Hukum Binatang Yang Diawetkan

Hukum Mengawetkan Hewan dan Menyimpannya


Oleh : Syaikh Muhmmad Bin Sholih Al-Utsaimin Rahimahullahu


Penanya : Fadhilatus Syaikh, bagaimana hukum binatang yang diawetkan seperti yang ada di sekolah-sekolah, apakah boleh menyimpannya di rumah sebagai barang antik dan perhiasan ???


 


As-Syaikh : Hewan-hewan yang diawetkan apabila termasuk dari hewan-hewan yang (boleh) dimakan dan telah disembelih tanpa memotong kepalanya kemudian diawetkan maka tidak mengapa dengan hal seperti itu dan tidak ada isykal (sesuatu yang membingungkan ) di dalam keadaan seperti itu


Karena sesungguhnya pemborosan harta pada keadaan seperti itu hanya sedikit ,dan harta yang hilang tidak akan menjadi mudharat baginya.Dan bisa jadi manfaat yang ditimbulkan darinya menjadikan hal ini bukan termasuk pemborosan harta


Adapun apabila termasuk dari hewan-hewan yang haram, maka apabila diawetkan akan tetap menjadi benda najis.
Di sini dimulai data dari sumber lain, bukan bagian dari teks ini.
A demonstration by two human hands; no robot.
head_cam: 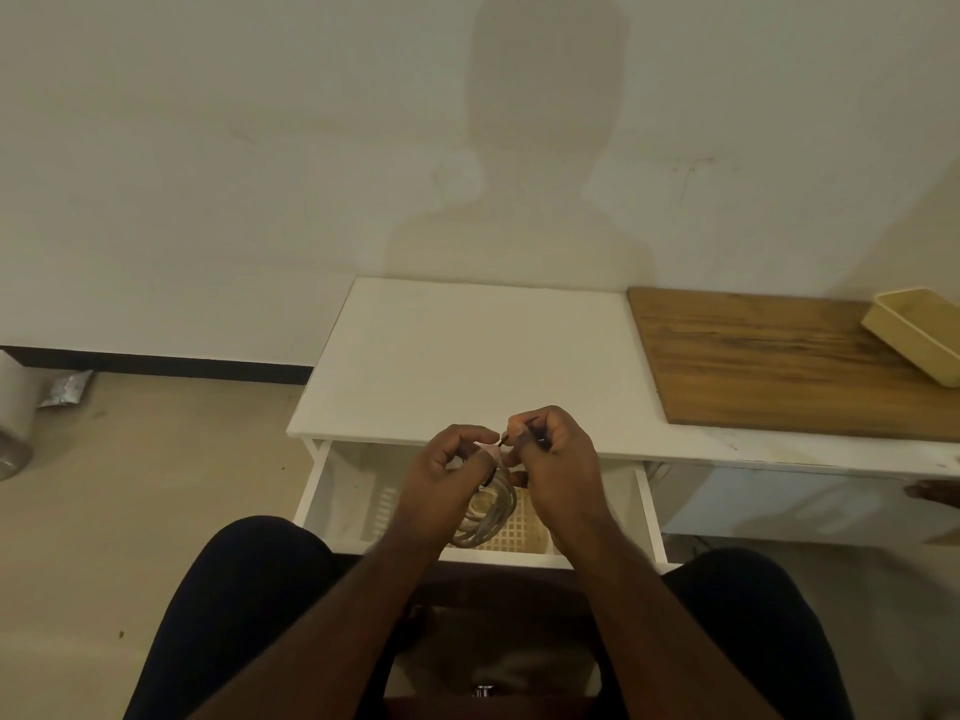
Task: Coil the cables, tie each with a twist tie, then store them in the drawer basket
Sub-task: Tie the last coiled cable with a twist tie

Dan menyimpan najis tidak boleh, Karena sesungguhnya yang dituntut dari najis adalah menghilangkannya dan meninggalkannya.


Kemudian sesungguhnya apabila hewan (haram) itu diawetkan dan seorang insan menyentuhnya dan insan itu membasahi najis itu (disebabkan keringat dll), atau ketika dia menyentuhnya , bangkai itu membasahi insan itu maka tidak ada manfaat darinya.
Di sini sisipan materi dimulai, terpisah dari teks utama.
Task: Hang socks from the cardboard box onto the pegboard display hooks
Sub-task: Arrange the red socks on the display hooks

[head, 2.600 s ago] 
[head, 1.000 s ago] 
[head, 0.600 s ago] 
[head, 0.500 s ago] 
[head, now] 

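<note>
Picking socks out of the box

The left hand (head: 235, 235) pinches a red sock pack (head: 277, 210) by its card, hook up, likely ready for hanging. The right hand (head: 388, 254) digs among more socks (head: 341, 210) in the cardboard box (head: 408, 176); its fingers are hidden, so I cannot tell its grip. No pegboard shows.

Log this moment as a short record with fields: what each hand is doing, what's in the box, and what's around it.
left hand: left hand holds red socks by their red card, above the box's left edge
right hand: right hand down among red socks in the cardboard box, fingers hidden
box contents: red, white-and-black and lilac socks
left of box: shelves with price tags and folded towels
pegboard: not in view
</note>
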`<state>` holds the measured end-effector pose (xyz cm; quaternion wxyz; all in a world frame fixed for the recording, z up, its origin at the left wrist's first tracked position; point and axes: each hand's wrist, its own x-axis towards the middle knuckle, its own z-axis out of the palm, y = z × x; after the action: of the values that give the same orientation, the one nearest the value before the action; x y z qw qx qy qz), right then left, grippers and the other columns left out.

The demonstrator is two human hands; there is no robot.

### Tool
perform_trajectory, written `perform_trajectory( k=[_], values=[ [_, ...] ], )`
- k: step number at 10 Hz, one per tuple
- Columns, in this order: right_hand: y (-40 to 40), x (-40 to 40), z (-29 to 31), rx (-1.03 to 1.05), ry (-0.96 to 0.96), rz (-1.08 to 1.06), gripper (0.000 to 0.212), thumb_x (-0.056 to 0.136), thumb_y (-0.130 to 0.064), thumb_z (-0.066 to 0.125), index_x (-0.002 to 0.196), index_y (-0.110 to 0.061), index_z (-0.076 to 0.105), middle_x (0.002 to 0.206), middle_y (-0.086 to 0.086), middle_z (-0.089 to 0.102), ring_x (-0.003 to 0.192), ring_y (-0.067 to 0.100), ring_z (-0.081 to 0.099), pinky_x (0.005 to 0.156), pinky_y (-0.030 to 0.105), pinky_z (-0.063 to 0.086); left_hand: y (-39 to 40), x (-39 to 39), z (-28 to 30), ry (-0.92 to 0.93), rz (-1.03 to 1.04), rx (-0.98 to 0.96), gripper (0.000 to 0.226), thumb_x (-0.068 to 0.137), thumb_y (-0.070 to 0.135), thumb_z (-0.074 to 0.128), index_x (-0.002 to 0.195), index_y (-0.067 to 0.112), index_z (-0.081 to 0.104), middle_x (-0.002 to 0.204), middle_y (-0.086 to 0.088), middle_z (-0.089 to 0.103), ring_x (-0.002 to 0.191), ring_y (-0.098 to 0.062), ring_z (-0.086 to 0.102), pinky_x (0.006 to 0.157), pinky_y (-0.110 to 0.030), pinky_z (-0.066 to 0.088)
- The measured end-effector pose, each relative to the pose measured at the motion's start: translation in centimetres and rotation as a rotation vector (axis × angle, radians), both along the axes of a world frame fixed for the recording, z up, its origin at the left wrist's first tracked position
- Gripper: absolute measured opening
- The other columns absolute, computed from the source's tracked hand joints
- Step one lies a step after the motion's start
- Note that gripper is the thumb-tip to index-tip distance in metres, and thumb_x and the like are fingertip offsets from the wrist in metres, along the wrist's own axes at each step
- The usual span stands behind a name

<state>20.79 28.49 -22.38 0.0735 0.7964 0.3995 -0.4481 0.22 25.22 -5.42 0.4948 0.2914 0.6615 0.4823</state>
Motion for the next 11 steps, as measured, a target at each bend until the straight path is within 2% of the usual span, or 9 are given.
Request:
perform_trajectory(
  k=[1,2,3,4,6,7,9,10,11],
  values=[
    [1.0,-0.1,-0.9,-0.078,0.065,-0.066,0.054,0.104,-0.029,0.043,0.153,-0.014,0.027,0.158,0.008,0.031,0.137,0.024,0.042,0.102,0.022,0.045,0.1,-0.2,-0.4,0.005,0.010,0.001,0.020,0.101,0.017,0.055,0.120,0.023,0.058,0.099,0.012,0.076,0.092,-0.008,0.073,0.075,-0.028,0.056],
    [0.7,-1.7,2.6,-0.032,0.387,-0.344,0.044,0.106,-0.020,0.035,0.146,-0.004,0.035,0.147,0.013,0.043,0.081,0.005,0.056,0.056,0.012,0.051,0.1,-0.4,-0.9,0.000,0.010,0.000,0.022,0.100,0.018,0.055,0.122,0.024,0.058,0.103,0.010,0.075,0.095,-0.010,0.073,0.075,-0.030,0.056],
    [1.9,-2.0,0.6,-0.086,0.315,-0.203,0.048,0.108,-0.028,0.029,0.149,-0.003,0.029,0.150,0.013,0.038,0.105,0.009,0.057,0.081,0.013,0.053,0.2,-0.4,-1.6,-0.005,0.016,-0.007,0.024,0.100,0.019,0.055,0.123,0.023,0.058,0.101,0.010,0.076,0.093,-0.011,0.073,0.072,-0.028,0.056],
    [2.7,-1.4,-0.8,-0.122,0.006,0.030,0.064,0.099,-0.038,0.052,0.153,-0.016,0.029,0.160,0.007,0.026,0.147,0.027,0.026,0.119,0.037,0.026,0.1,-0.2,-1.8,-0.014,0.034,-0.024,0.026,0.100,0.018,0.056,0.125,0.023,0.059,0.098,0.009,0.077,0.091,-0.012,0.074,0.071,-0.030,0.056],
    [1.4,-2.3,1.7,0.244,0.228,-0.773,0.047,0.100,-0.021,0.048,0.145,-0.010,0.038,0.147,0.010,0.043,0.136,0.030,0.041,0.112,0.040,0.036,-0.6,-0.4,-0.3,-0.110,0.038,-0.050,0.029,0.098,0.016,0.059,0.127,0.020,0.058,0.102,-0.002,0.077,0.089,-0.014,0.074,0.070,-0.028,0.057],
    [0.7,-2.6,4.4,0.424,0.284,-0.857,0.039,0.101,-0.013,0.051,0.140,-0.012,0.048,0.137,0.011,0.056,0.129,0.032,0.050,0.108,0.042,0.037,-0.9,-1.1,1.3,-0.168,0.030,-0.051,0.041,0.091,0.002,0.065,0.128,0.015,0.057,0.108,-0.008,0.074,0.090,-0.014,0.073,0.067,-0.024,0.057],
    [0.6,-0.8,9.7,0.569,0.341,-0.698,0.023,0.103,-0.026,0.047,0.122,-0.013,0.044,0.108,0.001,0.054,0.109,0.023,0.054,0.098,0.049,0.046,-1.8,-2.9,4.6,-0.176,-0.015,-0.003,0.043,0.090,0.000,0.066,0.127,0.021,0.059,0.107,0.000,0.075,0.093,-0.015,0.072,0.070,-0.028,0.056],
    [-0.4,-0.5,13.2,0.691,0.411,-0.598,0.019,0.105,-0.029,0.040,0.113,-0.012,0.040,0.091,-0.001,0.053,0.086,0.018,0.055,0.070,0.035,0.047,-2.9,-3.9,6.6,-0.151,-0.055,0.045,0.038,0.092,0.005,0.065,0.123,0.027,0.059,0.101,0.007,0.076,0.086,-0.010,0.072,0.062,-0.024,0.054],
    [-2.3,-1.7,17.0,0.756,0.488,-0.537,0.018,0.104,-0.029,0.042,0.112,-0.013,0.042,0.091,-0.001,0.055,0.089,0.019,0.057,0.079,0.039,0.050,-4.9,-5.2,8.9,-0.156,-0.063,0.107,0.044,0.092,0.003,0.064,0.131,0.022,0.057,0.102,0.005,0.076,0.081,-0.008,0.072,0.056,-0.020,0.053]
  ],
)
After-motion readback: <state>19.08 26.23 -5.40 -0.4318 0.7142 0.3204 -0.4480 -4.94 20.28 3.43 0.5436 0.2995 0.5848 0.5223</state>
Akan tetapi bukanlah hewan itu termasuk dari gambar sebagaimana yang disangka sebagian manusia. Ketika mereka menyangka bahwa sesungguhnya yang seperti ini seperti gambar yang digambar oleh manusia dan tidaklah seperti itu. Karena hewan itu adalah ciptaaan Allah azza wa jalla


Penanya : Bagaimana (hukum) menaruhnya di rumah Ya Syaikh, sebagai perhiasan ??


As-Syaikh : Seperti yang telah aku katakan kepadamu, apa manfaat yang didapat darinya ??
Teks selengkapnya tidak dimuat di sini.